Set out the records again, keeping every word as it is.

Records excerpted from a collection

****

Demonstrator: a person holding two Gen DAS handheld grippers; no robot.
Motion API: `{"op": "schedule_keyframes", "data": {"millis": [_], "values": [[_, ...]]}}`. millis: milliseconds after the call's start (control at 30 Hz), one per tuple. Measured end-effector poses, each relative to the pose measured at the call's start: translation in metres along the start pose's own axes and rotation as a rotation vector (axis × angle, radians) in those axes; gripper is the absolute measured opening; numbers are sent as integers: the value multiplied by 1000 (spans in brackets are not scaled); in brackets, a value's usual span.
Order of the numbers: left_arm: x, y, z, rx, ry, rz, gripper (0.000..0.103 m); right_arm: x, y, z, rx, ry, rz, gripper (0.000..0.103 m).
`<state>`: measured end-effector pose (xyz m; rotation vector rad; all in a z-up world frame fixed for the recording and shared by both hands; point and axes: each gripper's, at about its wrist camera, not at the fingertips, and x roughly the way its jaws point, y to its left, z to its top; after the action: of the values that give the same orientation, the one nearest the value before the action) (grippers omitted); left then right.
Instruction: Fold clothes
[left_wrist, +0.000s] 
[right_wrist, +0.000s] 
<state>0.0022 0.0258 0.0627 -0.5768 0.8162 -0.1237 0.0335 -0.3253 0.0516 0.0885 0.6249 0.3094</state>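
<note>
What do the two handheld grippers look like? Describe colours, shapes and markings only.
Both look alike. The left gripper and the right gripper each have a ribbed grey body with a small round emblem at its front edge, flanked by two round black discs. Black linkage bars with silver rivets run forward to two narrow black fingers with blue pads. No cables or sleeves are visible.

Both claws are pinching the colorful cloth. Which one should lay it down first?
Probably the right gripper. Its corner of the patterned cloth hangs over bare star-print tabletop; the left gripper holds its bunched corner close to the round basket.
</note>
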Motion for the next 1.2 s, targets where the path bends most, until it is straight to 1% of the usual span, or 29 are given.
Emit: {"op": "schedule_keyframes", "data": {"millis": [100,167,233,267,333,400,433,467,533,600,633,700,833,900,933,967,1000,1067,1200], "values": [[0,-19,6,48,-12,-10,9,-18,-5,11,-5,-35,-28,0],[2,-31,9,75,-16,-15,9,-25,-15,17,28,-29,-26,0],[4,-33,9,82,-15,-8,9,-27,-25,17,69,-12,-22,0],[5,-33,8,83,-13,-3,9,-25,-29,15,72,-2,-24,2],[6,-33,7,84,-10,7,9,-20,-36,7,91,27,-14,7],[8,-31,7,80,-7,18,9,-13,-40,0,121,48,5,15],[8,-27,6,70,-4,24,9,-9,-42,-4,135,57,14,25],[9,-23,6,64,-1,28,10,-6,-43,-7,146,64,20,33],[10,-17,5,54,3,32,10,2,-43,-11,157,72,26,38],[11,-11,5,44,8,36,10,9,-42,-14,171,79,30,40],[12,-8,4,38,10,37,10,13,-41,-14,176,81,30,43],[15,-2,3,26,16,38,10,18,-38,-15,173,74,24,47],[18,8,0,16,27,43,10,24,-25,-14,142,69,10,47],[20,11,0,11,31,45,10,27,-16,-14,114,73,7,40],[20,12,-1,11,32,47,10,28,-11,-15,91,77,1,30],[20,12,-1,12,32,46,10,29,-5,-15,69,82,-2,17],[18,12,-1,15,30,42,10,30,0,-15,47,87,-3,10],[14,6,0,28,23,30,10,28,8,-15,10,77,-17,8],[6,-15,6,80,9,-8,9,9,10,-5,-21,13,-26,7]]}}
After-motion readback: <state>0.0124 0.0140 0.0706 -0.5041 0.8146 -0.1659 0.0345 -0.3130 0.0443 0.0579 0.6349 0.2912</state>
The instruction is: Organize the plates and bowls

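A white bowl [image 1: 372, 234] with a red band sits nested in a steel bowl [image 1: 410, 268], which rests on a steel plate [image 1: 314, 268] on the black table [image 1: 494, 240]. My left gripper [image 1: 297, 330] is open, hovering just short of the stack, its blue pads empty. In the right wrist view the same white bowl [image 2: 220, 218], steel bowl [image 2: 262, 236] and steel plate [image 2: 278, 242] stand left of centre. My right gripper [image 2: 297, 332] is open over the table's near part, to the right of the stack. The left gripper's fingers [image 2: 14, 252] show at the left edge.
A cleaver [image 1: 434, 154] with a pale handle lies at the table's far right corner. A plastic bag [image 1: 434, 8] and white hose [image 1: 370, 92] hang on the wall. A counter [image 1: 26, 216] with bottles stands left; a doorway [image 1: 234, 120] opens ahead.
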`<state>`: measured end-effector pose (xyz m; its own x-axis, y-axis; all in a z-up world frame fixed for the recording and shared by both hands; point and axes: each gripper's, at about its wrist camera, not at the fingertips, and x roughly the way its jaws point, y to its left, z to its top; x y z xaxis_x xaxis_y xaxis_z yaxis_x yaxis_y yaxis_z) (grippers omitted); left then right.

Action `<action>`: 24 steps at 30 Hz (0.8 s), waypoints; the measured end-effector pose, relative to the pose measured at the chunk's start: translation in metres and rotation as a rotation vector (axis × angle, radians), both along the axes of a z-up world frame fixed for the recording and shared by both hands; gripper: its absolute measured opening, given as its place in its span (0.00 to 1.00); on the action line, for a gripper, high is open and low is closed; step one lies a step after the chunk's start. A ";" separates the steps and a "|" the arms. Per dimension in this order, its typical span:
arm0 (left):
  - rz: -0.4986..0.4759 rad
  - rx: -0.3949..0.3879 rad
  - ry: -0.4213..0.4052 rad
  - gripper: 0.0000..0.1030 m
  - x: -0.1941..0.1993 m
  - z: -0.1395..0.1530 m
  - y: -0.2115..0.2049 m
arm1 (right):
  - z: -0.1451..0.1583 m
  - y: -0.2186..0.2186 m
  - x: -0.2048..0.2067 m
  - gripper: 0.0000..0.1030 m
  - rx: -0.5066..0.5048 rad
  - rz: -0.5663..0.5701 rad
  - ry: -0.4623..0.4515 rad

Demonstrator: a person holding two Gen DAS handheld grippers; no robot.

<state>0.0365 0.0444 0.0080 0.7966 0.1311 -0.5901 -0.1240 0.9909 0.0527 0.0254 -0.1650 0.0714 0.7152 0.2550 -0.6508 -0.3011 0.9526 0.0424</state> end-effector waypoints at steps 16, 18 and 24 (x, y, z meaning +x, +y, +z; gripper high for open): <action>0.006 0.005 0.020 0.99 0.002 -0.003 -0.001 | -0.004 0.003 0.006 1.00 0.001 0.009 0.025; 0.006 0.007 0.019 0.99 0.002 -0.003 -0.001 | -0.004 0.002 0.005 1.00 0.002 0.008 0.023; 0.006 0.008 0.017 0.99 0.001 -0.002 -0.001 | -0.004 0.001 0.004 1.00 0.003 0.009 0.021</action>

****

- **Solution**:
Demonstrator: a person holding two Gen DAS handheld grippers; no robot.
Motion API: `{"op": "schedule_keyframes", "data": {"millis": [_], "values": [[_, ...]]}}`. millis: milliseconds after the call's start (control at 30 Hz), one per tuple. Measured end-effector poses, each relative to the pose measured at the call's start: translation in metres along the start pose's own axes and rotation as a rotation vector (axis × angle, radians) in those axes; gripper is the absolute measured opening; numbers are sent as integers: the value multiplied by 1000 (spans in brackets are not scaled); in brackets, a value's usual span.
Order of the numbers: left_arm: x, y, z, rx, ry, rz, gripper (0.000..0.103 m); right_arm: x, y, z, rx, ry, rz, gripper (0.000..0.103 m).
`<state>`: measured end-effector pose (xyz m; rotation vector rad; all in a z-up world frame fixed for the recording and shared by both hands; point and axes: each gripper's, at about its wrist camera, not at the fingertips, and x roughly the way its jaws point, y to its left, z to its top; after the action: of the values that give the same orientation, the one nearest the value before the action) (grippers omitted); left then right.
Instruction: Fold clothes
[left_wrist, +0.000s] 
[right_wrist, +0.000s] 
<state>0.0022 0.0258 0.0627 -0.5768 0.8162 -0.1237 0.0335 -0.3253 0.0516 0.0885 0.6249 0.3094</state>
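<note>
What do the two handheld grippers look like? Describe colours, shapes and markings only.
Both look alike. The left gripper and the right gripper each have a ribbed grey body with a small round emblem at its front edge, flanked by two round black discs. Black linkage bars with silver rivets run forward to two narrow black fingers with blue pads. No cables or sleeves are visible.

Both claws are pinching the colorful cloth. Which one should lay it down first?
Probably the right gripper. Its corner of the patterned cloth hangs over bare star-print tabletop; the left gripper holds its bunched corner close to the round basket.
</note>
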Motion for the next 1.2 s, targets where the path bends most, until it is straight to 1% of the usual span, or 29 are given.
Emit: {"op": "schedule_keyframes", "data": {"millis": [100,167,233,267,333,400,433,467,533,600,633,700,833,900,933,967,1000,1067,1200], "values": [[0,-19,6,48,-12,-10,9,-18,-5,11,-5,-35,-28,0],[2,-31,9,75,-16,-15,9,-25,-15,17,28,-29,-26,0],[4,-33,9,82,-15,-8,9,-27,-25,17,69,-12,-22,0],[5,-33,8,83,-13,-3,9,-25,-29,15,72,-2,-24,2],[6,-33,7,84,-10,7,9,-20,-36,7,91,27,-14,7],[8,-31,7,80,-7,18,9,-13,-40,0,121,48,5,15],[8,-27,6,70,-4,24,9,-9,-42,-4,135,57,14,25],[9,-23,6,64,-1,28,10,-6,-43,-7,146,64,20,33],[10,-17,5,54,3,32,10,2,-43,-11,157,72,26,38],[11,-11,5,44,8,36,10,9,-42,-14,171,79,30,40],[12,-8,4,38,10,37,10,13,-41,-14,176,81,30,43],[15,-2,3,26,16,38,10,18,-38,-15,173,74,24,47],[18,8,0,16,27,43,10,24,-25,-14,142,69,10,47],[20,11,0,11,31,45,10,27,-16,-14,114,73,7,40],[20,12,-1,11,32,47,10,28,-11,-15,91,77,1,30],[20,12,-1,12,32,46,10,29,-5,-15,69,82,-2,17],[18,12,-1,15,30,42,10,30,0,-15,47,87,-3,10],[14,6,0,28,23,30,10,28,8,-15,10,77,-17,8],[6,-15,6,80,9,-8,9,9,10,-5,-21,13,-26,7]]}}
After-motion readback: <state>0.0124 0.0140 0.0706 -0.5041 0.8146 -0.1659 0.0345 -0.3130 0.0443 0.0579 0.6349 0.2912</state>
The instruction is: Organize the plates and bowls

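A white bowl [image 1: 372, 234] with a red band sits nested in a steel bowl [image 1: 410, 268], which rests on a steel plate [image 1: 314, 268] on the black table [image 1: 494, 240]. My left gripper [image 1: 297, 330] is open, hovering just short of the stack, its blue pads empty. In the right wrist view the same white bowl [image 2: 220, 218], steel bowl [image 2: 262, 236] and steel plate [image 2: 278, 242] stand left of centre. My right gripper [image 2: 297, 332] is open over the table's near part, to the right of the stack. The left gripper's fingers [image 2: 14, 252] show at the left edge.
A cleaver [image 1: 434, 154] with a pale handle lies at the table's far right corner. A plastic bag [image 1: 434, 8] and white hose [image 1: 370, 92] hang on the wall. A counter [image 1: 26, 216] with bottles stands left; a doorway [image 1: 234, 120] opens ahead.
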`<state>`: measured end-effector pose (xyz m; its own x-axis, y-axis; all in a z-up world frame fixed for the recording and shared by both hands; point and axes: each gripper's, at about its wrist camera, not at the fingertips, and x roughly the way its jaws point, y to its left, z to its top; x y z xaxis_x xaxis_y xaxis_z yaxis_x yaxis_y yaxis_z) (grippers omitted); left then right.

Action `<action>`: 24 steps at 30 Hz (0.8 s), waypoints; the measured end-effector pose, relative to the pose measured at the chunk's start: translation in metres and rotation as a rotation vector (axis × angle, radians), both along the axes of a z-up world frame fixed for the recording and shared by both hands; gripper: its absolute measured opening, given as its place in its span (0.00 to 1.00); on the action line, for a gripper, high is open and low is closed; step one lies a step after the chunk's start. A ";" separates the steps and a "|" the arms. Per dimension in this order, its typical span:
arm0 (left):
  - rz: -0.4986..0.4759 rad
  - rx: -0.3949..0.3879 rad
  - ry: -0.4213..0.4052 rad
  - gripper: 0.0000..0.1030 m
  - x: -0.1941..0.1993 m
  - z: -0.1395..0.1530 m
  - y: -0.2115..0.2049 m
arm1 (right):
  - z: -0.1451..0.1583 m
  - y: -0.2186..0.2186 m
  - x: -0.2048..0.2067 m
  - gripper: 0.0000..0.1030 m
  - rx: -0.5066..0.5048 rad
  - rz: -0.5663..0.5701 rad
  - ry: -0.4623..0.4515 rad

Demonstrator: a person holding two Gen DAS handheld grippers; no robot.

<state>0.0365 0.0444 0.0080 0.7966 0.1311 -0.5901 -0.1240 0.9909 0.0527 0.0254 -0.1650 0.0714 0.7152 0.2550 -0.6508 -0.3011 0.9526 0.0424</state> end-effector waypoints at steps 16, 18 and 24 (x, y, z meaning +x, +y, +z; gripper high for open): <action>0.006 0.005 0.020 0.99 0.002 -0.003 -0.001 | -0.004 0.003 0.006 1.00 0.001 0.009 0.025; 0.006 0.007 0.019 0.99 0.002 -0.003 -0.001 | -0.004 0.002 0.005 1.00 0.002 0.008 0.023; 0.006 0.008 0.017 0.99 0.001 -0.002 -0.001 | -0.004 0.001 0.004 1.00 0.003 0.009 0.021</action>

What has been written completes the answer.